Dienstag, 2. September 2008

Zeit und andere Faktoren



Am Anfang war der Rhythmus. Der afrikanische Rhythmus. Und der europäische. Wenn man im August in Ghana ankommt, hat man erst mal kein Problem mit dem Klima. Es ist noch nicht so heiß und man verträgt es somit ganz gut. Womit man aber zu recht kommen muss, ist der Rhythmus. Der gesamte Lebensrhythmus.

Zum einen heißt es, überall warten zu lernen. Gleich am ersten Tag wollte ich eine Handy-Karte holen. Dafür gibt es an fast jeder Ecke kleine Stände. Nachdem man sich erklärt hat, stellt die freundliche Verkäuferin fest, dass sie zwar im Moment keine gewünschten Handy-Karten vorrätig hat, aber die auch jeden Moment kommen müssen. Also: Have a seat, pliiizzz! So sitzt man, beobachtet das Leben und wartet. Irgendwann kommen dann die gewünschten Artikel und dann geht es auch relativ schnell. Mit herzlichen Verabschiedungsformeln zieht man von dannen. Und so ist es überall! Have a seat und warten, warten, warten! Dabei erweist sich dann der Ghanaer als vorbildlicher Warter. Wenn zum Beispiel ein Geschäft um 10.00 Uhr öffnet, stehen die Leute bereits kurz nach 9 davor und warten geduldig bis um 10 die Ladentür aufgeht, obwohl sie wissen, dass es vorher nichts gibt.

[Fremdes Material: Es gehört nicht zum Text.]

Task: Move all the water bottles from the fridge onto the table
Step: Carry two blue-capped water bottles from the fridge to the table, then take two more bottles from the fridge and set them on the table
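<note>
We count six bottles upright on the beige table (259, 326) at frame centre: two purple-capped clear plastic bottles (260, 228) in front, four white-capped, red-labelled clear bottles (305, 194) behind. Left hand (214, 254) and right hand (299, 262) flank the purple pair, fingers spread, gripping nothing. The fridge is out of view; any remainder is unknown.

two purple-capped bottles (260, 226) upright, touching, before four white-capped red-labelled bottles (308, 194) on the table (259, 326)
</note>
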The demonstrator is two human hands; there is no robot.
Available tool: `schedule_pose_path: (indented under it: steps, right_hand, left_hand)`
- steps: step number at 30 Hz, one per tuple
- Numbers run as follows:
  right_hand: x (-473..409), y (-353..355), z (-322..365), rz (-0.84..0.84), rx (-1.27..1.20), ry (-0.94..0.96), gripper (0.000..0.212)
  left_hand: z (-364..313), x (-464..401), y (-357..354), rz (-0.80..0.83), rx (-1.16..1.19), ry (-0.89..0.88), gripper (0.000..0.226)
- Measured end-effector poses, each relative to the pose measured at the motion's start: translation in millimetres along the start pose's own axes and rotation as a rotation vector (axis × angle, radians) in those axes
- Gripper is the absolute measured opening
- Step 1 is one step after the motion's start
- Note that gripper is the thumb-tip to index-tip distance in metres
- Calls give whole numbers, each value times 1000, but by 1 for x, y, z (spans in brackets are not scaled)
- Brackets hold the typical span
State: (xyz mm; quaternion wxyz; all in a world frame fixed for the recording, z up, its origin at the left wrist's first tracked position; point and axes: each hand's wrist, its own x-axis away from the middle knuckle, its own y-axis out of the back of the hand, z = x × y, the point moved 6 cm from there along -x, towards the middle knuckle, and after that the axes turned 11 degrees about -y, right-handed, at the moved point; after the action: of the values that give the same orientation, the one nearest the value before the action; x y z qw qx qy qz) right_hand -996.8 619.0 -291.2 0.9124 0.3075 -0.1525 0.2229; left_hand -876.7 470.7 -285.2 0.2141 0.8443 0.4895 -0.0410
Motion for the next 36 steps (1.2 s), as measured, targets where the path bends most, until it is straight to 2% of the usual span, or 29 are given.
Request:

Im Gegensatz dazu gibt es dann aber auch Geschwindigkeit, an die man sich gewöhnen muss. Nämlich im Straßenverkehr. Hier geht es sehr quirlig, chaotisch, aber auch fair zu. Dabei ist das wichtigste Objekt am Auto die Hupe. Es hupt und hupt und hupt unentwegt, denn man sollte sich ja bemerkbar machen, damit auch jeder weiß, was man im Verkehr so treibt. So hupt man, um den Vordermann darauf aufmerksam zu machen, er solle doch bitte einen Spurenwechsel vornehmen, aber auch um anzuzeigen, dass man selber einen Spurenwechsel vornimmt. Man hupt, wenn man an einer Querstraße vorbeifährt, um zu signalisieren: Holla, hier komm’ ich. Man hupt, wenn man beabsichtigt, aus einer zweispurigen Straße oder Kreisverkehr eine dritte, oder vierte Spur zu ergänzen. Man hupt. Man hupt. Man hupt. Der kunstvollste Huper fuhr uns vom Labadi Beach zur Schweizer Schule. Sein linker Zeige- und Mittelfinger lag locker auf der Hupe und bis zu unserem Ziel (ca. 15 Minuten) hupte er unentwegt. Das alles passiert mit einer recht hohen Geschwindigkeit.

Damit sind wir auch beim nächsten Thema. Die Lautstärke. Der Lärm. Zum einen sind es natürlich, wie eben erwähnt, die 100000 Hupen, die man hört. Aber auch die unzähligen Menschen, Sirenen, Trommeln, Hühner, Ziegen, Kühe (ja genau – mitten in der Stadt!) verursachen eine permanente Geräuschkulisse, mit der man erst mal klar kommen muss.Diese Faktoren (und noch ein paar mehr) sind es, an die man sich gewöhnen muss.

Und das braucht seine Zeit. Ist auch nicht weiter schlimm, denn: Have a seat, pliiiiz!